- [PROBLEM DESCRIPTION]:
Each line from the start of the listing below through the line containing "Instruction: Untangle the" should be reproduced exactly, with no others.

- [COLLECTED MATERIAL]:
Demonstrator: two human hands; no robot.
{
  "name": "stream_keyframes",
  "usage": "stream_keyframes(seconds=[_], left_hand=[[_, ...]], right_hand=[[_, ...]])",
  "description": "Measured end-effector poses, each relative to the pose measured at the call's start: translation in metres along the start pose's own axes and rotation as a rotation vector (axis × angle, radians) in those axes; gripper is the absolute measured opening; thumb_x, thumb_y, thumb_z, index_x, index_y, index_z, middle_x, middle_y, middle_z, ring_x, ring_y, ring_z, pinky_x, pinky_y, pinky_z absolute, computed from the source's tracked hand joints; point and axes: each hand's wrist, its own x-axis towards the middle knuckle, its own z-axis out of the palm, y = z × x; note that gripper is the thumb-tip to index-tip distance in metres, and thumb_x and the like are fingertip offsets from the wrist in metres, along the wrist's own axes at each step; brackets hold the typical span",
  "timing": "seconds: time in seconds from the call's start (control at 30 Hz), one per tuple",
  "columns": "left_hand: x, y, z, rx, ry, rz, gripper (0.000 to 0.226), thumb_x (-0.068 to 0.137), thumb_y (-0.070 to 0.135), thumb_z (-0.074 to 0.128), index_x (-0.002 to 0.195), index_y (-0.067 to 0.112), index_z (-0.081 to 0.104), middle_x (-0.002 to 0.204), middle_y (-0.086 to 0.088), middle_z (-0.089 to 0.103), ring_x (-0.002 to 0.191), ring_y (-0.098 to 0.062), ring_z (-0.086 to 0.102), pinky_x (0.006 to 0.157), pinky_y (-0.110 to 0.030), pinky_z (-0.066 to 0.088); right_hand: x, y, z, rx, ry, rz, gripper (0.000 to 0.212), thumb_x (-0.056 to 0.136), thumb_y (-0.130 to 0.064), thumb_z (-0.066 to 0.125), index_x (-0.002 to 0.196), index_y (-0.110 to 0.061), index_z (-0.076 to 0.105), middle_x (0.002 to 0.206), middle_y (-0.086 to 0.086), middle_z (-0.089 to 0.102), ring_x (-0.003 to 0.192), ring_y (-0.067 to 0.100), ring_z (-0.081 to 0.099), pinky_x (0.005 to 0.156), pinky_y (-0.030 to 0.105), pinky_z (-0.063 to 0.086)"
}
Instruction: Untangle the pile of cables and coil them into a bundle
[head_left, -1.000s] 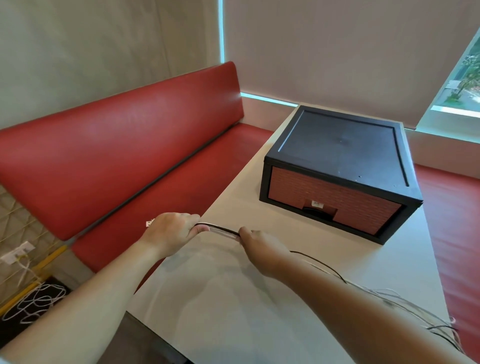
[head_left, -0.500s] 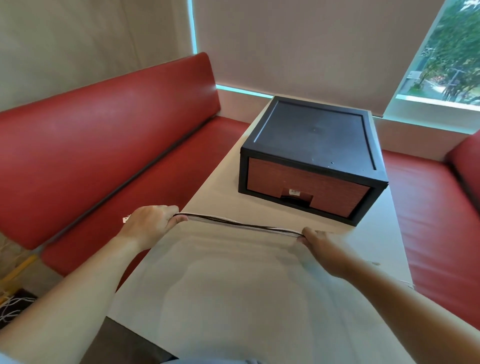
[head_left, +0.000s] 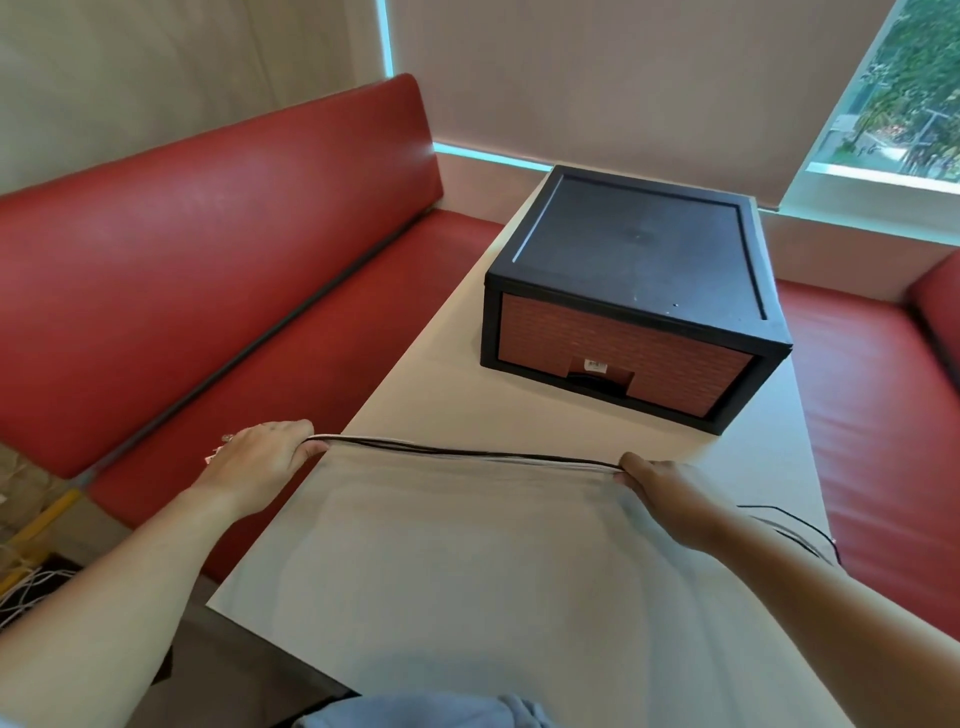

- [TASK SOLUTION]:
Demonstrator: two human hands; no robot.
{
  "name": "stream_keyframes",
  "usage": "stream_keyframes(seconds=[_], left_hand=[[_, ...]], right_hand=[[_, ...]])",
  "description": "Measured end-effector poses, each relative to the pose measured at the call's start: translation in metres along the start pose's own axes and rotation as a rotation vector (axis × angle, radians) in those axes; gripper is the absolute measured opening; thumb_x, thumb_y, thumb_z, index_x, index_y, index_z, middle_x, middle_y, middle_z, ring_x, ring_y, ring_z, pinky_x, pinky_y, pinky_z absolute, computed from the source's tracked hand joints; point and axes: each hand's wrist, its own x-axis towards the middle knuckle, its own z-axis out of the palm, y = z × x; note that gripper is the thumb-tip to index-tip distance in metres, and thumb_x and the like are fingertip offsets from the wrist in metres, along the wrist's own axes at each step; brackets hold the typical span",
  "timing": "seconds: time in seconds from the call's start (control at 30 Hz), one per tuple",
  "columns": "left_hand: x, y, z, rx, ry, rz, gripper (0.000 to 0.226), thumb_x (-0.068 to 0.137), thumb_y (-0.070 to 0.135), thumb_z (-0.074 to 0.128), index_x (-0.002 to 0.195), index_y (-0.067 to 0.112), index_z (-0.081 to 0.104), middle_x (-0.002 to 0.204), middle_y (-0.086 to 0.088), middle_z (-0.089 to 0.103), ring_x (-0.002 to 0.191), ring_y (-0.098 to 0.062), ring_z (-0.086 to 0.102), pinky_x (0.006 to 0.157), pinky_y (-0.110 to 0.030), pinky_z (-0.066 to 0.088); right_hand: x, y, z, rx, ry, rz, gripper (0.000 to 0.212), thumb_x (-0.056 to 0.136), thumb_y (-0.130 to 0.064), thumb_z (-0.066 to 0.125), index_x (-0.002 to 0.196), index_y (-0.110 to 0.061), index_z (-0.076 to 0.105), middle_x (0.002 to 0.206), middle_y (-0.086 to 0.086), middle_z (-0.089 to 0.102), ring_x (-0.003 to 0.192), ring_y (-0.067 to 0.100), ring_z (-0.081 to 0.099), pinky_x (0.005 to 0.156), pinky_y (-0.030 to 0.105), pinky_z (-0.063 to 0.086)"
}
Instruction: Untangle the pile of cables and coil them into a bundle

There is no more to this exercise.